Immunizations have been all over the news lately, even entering the political debates. A couple of the discoveries have confirmed clinical impressions, including some I shared with you before.
As I mentioned in an earlier newsletter, the current whooping cough (pertusis) epidemic has been remarkable to me because, while I have had patients with whooping cough almost every year for the last 25 years, I have not had a single patient with whopping cough during what is supposedly a revolutionary epidemic. Why is that?
Data now show that at least 80% of the children developing whooping cough in the current epidemic have been immunized as officially recommended. A brand new study of this outbreak, conducted in Marin, found that immunity is lasting only 3 years after completing the full 5 shot DTaP immunization series. Older, previously vaccinated children are now the most vulnerable to the disease. One public health response has been a call to vaccinate an even higher percentage of the population, because those who are not vaccinated must be spreading the disease, overwhelming the vaccination.
I would think that the correct conclusion would instead be to reconsider the relationship between the vaccine and the disease. Maybe the disease is evolving to outrun the vaccine? Might there even be MORE vulnerability to whooping cough among those immunized, at least after a few years, than the rest of us? Clearly the vaccine, even five shots worth, is not doing the job.
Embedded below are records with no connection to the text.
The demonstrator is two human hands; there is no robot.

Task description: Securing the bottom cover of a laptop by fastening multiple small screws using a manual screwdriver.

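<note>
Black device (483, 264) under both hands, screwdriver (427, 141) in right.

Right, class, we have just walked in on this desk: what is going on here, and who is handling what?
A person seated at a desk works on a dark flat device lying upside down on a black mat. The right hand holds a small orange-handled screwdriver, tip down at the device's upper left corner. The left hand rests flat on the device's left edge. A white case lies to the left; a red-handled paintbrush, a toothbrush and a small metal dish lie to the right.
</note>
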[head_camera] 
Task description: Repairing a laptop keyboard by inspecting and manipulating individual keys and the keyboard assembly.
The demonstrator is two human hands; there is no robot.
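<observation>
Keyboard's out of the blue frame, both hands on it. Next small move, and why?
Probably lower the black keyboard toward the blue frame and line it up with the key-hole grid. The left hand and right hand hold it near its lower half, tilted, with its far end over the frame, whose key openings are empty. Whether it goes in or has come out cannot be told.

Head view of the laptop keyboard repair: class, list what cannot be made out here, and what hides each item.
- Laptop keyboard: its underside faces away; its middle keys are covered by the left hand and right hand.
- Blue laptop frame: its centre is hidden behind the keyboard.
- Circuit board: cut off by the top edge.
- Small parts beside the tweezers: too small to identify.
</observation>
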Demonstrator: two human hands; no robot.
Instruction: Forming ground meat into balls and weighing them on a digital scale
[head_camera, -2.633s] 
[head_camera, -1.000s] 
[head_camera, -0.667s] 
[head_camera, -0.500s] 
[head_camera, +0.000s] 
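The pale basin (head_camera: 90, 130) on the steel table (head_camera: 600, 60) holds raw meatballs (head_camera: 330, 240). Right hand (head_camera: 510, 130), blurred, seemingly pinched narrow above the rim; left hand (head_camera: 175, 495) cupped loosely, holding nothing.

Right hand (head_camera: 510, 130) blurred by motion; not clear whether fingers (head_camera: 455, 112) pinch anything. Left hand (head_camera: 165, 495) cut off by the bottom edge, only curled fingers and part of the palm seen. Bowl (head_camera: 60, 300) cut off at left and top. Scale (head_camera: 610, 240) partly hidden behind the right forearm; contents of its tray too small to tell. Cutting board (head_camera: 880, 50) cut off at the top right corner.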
I have never been a fan of the chicken pox vaccine, and research data makes me feel like even harsher criticism is deserved. Research now indicates that immunity from the vaccine disappears after only 5 -7 years. That is a triple “ouch”, the first for the shot, the second because the shot did not protect for very long, and you can read the third in the next paragraph.
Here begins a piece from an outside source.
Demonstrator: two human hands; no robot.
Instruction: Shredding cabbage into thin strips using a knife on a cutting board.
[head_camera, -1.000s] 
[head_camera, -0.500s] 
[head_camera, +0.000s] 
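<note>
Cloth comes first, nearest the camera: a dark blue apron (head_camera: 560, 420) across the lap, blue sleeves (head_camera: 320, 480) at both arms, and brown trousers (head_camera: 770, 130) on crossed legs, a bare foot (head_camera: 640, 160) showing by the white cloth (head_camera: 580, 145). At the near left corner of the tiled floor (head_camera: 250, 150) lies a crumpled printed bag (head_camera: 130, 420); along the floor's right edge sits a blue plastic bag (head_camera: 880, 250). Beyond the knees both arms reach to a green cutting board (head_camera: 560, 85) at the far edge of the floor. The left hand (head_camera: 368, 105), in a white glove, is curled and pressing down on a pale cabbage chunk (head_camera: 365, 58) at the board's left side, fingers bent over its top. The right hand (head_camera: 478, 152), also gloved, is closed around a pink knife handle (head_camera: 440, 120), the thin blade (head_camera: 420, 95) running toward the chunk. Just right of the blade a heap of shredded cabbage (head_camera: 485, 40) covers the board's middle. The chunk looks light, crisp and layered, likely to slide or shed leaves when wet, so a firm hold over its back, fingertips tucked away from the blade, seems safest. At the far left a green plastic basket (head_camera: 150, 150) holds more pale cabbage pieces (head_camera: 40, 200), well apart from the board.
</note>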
Adding to the uncertainty, there are data indicating that lowering the rate of chicken pox has increased the rate of shingles suffered by adults. Projections are that as high as many as 50% of adults will develop shingles because their immune systems will not be not “reminded” about the virus, due to lack of virus exposures in daily life. Formerly the incidence was believed to be under 5%.
Of course, most of us would choose to risk our health in favor of our children’s health. However the small to moderate risk of serious problems with each could make this rationale debatable. Chicken pox is usually a mild illness, and many times parents of children who have gotten chicken pox have expressed their surprise to me, as what they had read of the disease had made them quite afraid. That said, as many as 5,000 children a year were hospitalized in the USA with complications before the vaccine became available. Then again, in the same time period, we averaged 100,000 pediatric hospitalizations annually for diarrhea. Postherpetic neuralgia, a complication which occurs in about 13% of shingles cases, typically causes pain for months and sometimes years. Unfortunately, at this point I think there is more justification for shingles vaccine in our aging population as a consequence of vaccinating children.
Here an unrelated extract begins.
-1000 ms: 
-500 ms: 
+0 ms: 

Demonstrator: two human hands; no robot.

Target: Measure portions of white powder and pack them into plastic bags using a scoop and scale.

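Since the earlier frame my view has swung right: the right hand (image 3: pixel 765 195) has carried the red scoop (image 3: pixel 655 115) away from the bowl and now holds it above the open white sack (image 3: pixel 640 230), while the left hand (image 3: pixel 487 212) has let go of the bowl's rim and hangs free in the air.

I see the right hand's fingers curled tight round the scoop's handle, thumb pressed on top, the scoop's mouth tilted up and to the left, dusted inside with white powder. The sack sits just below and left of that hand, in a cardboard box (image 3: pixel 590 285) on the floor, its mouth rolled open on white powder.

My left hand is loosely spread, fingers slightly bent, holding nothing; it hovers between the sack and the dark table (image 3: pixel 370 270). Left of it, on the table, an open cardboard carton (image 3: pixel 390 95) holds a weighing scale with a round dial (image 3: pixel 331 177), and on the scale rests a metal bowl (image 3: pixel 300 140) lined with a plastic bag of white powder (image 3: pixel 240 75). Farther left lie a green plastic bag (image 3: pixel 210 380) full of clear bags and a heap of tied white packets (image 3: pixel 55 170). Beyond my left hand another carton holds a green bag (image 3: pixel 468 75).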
It seems to me that, even without questioning immunizations for other reasons, there is rising cause for skepticism and critical reappraisal. The bottom line is that these immunizations are, at best. not as advertised. They are not working very well and it is unwarranted to simply blame those who choose to limit vaccinations for failure of the vaccinations. Many physicians were surprised by a recent study which found that almost 3/4 of parents had concerns about immunizations. I am surprised also, but by the minority who did not have questions.